Who Was Responsible for the Great Moderation

In The Atlantic, Virginia Postrel looks at what made the Great Moderation possible. The Federal Reserve thought it was them, and that was a big mistake:

In 2001, the Fed aggressively cut interest rates, driving them down much lower than its policies since the mid-1980s would have predicted. The goal was to stave off recession and avoid the kind of deflation that Japan had experienced in the 1990s. But the cuts backfired. Those excessively low rates set off a housing bubble and all the consequences that flowed from it. The peak of the boom, Stanford economist John B. Taylor estimates, saw about 250,000 more new housing starts a year than there would have been if the Fed had followed its old practices. (Similar patterns of low interest rates and housing bubbles also occurred in many European countries.)
To make matters worse, Taylor argues, once the financial crisis began in August 2007, policy makers and many Wall Street traders misdiagnosed the problem as a shortage of liquidity—something the Fed could address by making it easier for banks to borrow from the government. But the problem was really so-called counterparty risk: financial institutions couldn’t trust the securities they were buying from and selling to each other. To compensate for this risk, banks charged each other much higher interest rates.

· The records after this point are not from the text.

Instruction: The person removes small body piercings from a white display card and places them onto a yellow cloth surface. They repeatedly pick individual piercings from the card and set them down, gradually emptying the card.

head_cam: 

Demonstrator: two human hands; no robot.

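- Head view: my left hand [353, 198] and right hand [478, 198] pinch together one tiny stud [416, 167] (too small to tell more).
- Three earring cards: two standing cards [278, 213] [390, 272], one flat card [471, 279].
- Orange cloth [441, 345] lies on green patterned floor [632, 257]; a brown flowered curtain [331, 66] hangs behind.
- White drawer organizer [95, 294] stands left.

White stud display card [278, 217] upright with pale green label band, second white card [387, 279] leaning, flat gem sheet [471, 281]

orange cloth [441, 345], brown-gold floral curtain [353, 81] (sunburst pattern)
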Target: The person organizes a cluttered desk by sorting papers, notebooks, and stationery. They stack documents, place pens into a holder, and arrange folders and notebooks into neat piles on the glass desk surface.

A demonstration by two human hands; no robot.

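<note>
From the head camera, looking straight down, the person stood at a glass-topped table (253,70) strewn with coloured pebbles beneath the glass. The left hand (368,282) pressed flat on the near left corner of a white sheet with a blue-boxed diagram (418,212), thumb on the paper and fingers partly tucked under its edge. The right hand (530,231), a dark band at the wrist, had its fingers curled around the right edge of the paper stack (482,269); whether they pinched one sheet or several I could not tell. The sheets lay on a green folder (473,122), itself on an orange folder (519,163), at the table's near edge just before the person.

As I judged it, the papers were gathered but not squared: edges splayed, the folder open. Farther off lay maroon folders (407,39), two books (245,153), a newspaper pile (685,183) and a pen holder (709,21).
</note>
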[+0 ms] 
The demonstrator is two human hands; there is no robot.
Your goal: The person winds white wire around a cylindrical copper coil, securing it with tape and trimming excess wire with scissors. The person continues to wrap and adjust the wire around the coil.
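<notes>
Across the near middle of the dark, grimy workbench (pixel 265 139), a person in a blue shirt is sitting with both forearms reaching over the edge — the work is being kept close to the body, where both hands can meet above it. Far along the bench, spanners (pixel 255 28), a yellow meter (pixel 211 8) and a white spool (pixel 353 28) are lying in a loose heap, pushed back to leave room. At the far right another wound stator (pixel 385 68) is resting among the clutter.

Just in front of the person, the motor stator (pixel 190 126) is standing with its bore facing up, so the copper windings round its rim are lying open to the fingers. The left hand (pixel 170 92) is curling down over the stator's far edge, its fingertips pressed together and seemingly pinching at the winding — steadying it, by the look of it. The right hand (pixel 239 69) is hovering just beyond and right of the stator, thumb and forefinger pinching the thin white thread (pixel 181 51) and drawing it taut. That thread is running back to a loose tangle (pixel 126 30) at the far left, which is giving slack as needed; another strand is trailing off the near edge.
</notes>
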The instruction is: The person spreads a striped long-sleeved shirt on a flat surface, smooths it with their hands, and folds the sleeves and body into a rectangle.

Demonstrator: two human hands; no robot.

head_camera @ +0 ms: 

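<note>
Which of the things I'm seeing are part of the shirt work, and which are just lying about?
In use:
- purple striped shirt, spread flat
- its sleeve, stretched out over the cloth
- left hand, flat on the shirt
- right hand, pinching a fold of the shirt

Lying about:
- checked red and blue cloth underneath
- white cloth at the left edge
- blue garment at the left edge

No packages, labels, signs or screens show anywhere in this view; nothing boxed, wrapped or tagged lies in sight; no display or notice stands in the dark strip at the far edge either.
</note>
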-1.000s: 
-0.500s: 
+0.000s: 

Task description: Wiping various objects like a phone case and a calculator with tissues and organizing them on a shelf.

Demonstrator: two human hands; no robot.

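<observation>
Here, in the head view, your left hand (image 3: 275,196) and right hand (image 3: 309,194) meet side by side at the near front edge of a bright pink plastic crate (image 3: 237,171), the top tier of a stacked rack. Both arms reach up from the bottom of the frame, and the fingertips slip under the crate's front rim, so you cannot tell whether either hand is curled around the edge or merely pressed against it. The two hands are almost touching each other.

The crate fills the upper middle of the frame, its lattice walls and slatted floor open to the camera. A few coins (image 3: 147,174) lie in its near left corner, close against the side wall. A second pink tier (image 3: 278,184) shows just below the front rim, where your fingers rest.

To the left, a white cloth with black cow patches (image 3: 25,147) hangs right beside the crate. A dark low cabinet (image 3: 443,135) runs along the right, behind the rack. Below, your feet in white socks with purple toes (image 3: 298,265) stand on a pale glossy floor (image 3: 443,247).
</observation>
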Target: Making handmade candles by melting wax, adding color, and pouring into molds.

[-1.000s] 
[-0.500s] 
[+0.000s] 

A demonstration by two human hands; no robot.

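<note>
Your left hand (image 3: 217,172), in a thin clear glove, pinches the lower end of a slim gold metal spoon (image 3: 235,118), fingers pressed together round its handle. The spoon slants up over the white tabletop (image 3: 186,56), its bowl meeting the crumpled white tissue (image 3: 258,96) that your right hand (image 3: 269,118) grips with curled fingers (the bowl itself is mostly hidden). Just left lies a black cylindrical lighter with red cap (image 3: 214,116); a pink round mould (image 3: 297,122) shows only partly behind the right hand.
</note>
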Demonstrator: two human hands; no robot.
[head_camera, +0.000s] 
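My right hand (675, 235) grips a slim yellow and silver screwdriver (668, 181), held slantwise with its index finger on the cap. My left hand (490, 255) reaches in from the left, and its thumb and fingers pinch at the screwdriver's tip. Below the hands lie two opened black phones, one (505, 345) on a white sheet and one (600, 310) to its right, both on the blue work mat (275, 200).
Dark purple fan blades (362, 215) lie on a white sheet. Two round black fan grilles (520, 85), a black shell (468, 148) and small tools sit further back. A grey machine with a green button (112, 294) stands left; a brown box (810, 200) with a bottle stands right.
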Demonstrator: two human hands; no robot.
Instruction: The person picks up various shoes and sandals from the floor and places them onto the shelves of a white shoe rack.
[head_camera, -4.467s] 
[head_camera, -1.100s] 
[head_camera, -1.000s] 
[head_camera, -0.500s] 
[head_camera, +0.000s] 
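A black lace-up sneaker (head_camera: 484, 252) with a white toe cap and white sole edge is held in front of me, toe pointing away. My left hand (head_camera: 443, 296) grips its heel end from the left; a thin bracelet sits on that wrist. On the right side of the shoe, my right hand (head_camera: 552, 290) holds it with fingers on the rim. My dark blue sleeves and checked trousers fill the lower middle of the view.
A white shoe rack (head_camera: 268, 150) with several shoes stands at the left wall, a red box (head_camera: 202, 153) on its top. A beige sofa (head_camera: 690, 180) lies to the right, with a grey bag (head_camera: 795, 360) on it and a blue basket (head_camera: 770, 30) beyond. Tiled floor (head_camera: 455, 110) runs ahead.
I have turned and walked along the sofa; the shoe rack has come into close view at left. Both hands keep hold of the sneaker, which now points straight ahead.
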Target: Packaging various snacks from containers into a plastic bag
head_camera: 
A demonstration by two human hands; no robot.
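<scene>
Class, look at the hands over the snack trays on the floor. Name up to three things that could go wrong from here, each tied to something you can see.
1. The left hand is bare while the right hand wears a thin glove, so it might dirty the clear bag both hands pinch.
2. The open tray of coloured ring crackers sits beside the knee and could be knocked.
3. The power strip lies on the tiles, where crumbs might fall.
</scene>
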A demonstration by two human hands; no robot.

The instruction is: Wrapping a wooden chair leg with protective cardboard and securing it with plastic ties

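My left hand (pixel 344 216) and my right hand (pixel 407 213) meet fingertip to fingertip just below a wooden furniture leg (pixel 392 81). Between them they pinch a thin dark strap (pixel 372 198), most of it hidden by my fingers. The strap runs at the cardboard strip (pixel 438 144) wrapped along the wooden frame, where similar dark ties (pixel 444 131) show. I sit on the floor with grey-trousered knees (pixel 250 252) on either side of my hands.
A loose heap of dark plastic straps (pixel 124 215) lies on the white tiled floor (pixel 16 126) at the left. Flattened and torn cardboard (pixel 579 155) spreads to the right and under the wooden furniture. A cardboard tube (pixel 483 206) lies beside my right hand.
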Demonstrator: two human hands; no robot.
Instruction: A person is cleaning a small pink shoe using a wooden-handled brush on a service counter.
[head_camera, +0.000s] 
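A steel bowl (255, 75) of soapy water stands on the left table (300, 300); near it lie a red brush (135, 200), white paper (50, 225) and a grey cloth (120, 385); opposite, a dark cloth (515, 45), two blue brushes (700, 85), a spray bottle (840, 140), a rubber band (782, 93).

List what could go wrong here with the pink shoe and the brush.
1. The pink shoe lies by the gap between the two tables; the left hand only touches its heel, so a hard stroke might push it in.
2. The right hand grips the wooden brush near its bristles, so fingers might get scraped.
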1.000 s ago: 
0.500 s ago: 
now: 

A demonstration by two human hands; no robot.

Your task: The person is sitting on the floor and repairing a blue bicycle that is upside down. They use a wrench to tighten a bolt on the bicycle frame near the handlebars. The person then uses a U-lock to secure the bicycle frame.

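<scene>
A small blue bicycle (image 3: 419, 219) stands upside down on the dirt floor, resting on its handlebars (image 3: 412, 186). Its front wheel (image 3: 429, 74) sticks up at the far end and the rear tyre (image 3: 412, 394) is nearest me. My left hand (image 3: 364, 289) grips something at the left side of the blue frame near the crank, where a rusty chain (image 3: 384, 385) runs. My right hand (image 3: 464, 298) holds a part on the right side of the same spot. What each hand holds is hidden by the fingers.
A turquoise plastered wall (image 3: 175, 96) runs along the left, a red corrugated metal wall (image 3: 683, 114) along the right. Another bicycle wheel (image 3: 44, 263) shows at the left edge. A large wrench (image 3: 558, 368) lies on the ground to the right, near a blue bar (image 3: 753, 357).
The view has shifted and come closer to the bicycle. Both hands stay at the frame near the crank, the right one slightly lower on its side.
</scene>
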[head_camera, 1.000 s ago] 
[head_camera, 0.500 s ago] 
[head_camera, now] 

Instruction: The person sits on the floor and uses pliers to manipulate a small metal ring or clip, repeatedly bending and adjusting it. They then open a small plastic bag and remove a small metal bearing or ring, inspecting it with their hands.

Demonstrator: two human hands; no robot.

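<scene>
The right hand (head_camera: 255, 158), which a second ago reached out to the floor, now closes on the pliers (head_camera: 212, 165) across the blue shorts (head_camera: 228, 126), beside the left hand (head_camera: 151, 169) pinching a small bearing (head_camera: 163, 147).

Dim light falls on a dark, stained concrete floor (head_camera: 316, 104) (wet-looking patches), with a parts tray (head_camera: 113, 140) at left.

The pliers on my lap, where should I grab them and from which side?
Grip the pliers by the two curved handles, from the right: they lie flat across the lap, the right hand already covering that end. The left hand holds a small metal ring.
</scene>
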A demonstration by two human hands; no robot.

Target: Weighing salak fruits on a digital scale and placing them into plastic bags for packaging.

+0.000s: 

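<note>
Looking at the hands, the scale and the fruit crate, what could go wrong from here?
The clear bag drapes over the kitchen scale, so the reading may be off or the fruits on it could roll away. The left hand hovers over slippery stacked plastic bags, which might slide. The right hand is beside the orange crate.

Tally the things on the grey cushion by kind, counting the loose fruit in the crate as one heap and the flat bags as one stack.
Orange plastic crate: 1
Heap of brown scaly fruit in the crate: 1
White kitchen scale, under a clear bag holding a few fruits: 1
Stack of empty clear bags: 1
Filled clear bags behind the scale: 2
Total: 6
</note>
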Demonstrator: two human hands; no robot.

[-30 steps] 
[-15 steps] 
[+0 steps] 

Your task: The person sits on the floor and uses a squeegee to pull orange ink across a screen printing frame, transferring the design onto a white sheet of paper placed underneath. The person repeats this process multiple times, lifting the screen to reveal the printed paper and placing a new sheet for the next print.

“This was not a situation like the Great Depression where just printing money or providing liquidity was the solution; rather it was due to fundamental problems in the financial sector,” Taylor writes in a survey of his published research on the crisis. The only way to fix the problem is to clean up the banks’ balance sheets, bringing in more capital to make them stronger and marking down bad loans (reducing their principal amounts) to make them more trustworthy.